As at the level of society, the choice of cosmic purpose can be one that offers pleasure to the individual or not. The pure mathematician may chose his field of work based on love of it or in respect for his natural aptitude. In his essay, A Mathematician’s Apology, G.H. Hardy combines philosophy, mathematics, and humor into an intriguing mix which applies to everyone:
“A man who sets out to justify his existence and his activities has to distinguish two different questions. The first is whether the work which he does is worth doing; and the second is why he does it, whatever its value may be.”1
He admits the first of these is very difficult to answer, but the second is easier and takes one of two forms. The first is:
“I do what I do because it is the one and only thing that I can do at all well…I am not suggesting that this is a defense which can be made by most people, since most people can do nothing at all well…It is a tiny minority who can do anything really well, and the number of men who can do two things well is negligible. If a man has any genuine talent, he should be ready to make almost any sacrifice in order to cultivate it to the full.”2
Hardy does not deny we should take into account difference in value between different activities, but believes career choice is usually dictated by the limitations on natural abilities. His second answer as to why one chooses a particular line of work is:
“There is nothing that I can do particularly well. I do what I do because it came my way. I never had a chance of doing anything else.”3
Hardy does not feel anyone should be content with this reply, though he does not offer an alternative for those so disposed. However it seems to me this particular feeling should be countered with further soul-searching for one’s authentic calling. Hardy does come back to the question of whether mathematics is work worth doing noting:
“What we do may be small, but it has a certain character of permanence; and to have produced anything of the slightest permanent interest, whether it be a copy of verses or a geometrical theorem, is to have done something utterly beyond the power of the majority of men.”4
This then is the beauty of science and mathematics and perhaps all cosmic purpose: a lasting if incremental legacy.

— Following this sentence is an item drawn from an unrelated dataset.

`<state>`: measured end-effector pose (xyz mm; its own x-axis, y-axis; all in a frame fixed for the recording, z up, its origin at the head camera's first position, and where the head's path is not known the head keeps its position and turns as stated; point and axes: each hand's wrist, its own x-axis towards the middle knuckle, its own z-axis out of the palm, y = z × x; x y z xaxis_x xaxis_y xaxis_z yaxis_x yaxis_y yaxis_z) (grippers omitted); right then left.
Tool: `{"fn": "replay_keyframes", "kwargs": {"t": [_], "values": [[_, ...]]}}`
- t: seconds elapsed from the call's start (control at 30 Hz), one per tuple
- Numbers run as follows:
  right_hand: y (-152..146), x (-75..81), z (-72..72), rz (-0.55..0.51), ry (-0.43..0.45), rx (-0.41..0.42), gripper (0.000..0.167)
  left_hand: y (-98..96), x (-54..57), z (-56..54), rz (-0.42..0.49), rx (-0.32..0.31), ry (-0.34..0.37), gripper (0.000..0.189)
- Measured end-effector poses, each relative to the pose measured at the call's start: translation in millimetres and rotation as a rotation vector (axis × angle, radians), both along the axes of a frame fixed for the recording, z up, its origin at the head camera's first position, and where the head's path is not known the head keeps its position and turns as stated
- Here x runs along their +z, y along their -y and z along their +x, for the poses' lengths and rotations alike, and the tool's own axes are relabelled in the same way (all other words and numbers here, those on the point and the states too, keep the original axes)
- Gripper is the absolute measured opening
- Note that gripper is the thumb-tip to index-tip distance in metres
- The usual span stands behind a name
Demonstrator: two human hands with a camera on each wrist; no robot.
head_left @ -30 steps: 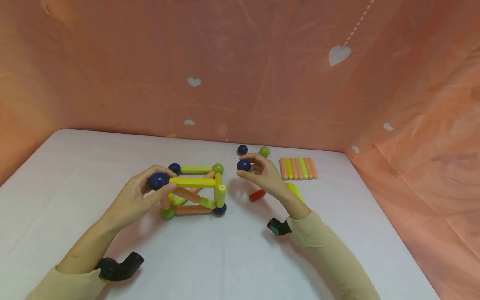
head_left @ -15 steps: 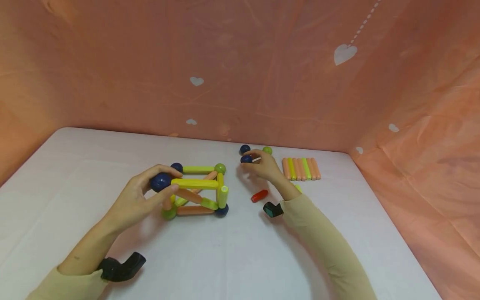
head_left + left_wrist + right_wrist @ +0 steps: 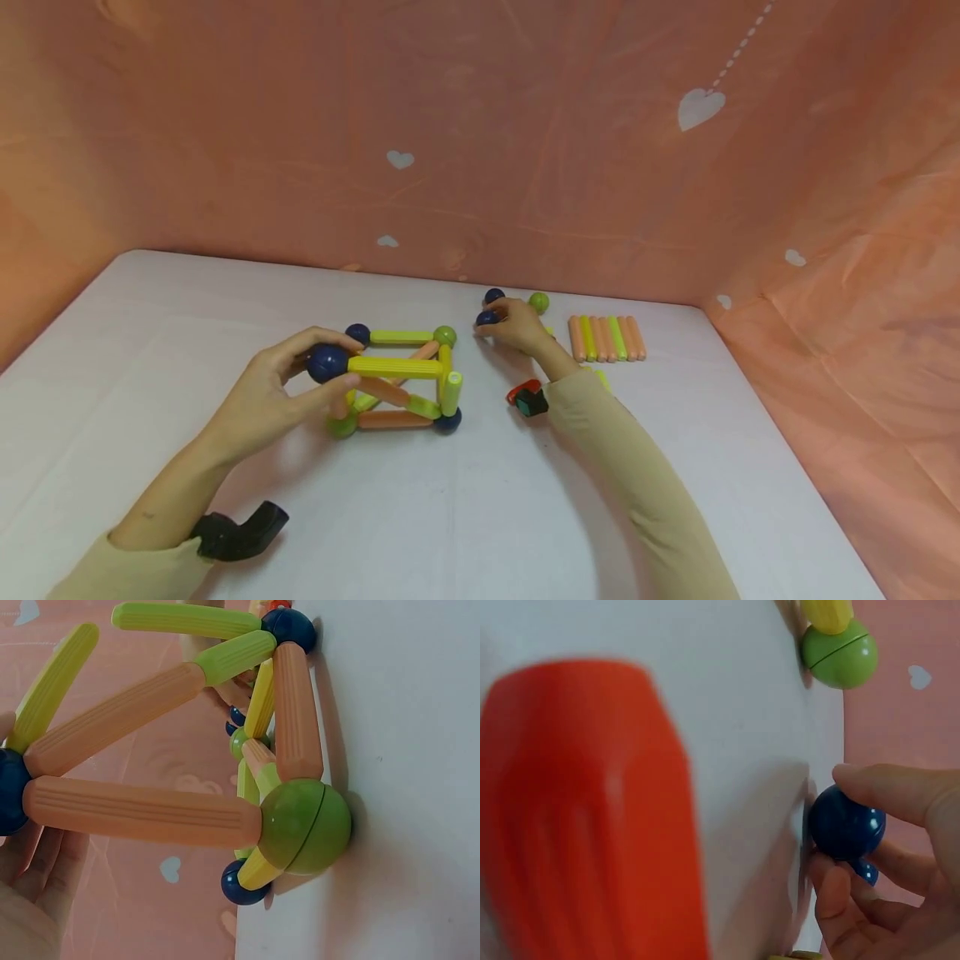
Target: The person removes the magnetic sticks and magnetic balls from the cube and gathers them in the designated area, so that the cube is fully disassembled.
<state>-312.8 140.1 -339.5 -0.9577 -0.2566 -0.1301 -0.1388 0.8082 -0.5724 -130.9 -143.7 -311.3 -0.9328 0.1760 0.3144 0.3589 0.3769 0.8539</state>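
My left hand (image 3: 273,400) grips a dark blue ball (image 3: 327,362) at the raised near-left corner of a frame built from magnetic rods and balls. A yellow rod (image 3: 396,367) runs right from that ball. An orange rod (image 3: 142,810) slopes from it to a green ball (image 3: 306,826) at the table. Another blue ball (image 3: 289,630) forms the frame's near-right base corner, with a lime rod (image 3: 452,393) standing on it. To the right, my right hand (image 3: 521,327) pinches a loose blue ball (image 3: 847,823) between thumb and fingers, close over the tabletop.
A second loose blue ball (image 3: 494,296) and a loose green ball (image 3: 538,302) lie near the table's back edge. Right of them is a row of orange, yellow and lime rods (image 3: 607,338). A red rod (image 3: 592,810) lies under my right wrist.
My right hand has carried its blue ball down and away, toward the loose balls at the back. The left hand keeps its grip on the frame's corner ball.
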Motion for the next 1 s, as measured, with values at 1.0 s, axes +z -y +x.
{"fn": "replay_keyframes", "kwargs": {"t": [1.0], "values": [[-11.4, -5.4, 108.3, -0.416, -0.005, 0.436, 0.036, 6.5, -5.1, -9.0, -0.034, 0.01, -0.025, 0.019]]}}
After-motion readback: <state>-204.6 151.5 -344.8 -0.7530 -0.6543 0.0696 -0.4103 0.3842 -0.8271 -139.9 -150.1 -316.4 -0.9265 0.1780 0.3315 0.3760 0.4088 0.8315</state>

Last as with societal purpose, desirability is a key criterion, although unlike societal purpose, one tends to choose cosmic purpose specifically because its desirability overrides the alternative of a more customary societal role. In other words we cannot imagine a person choosing a cosmic purpose which is unsavory (as we saw with the development of nuclear weapons); cosmic purposes seem to be intrinsically desirable.
1Hardy, G.H., A Mathematician’s Apology, in Great Books of the Western World – Volume 56: Natural Science. Encylcopaedia Britannica, Inc., Chicago, 1992. ISBN: 0-85229-531-6, page 364.
3Ibid., page 365.
4Ibid., page 366.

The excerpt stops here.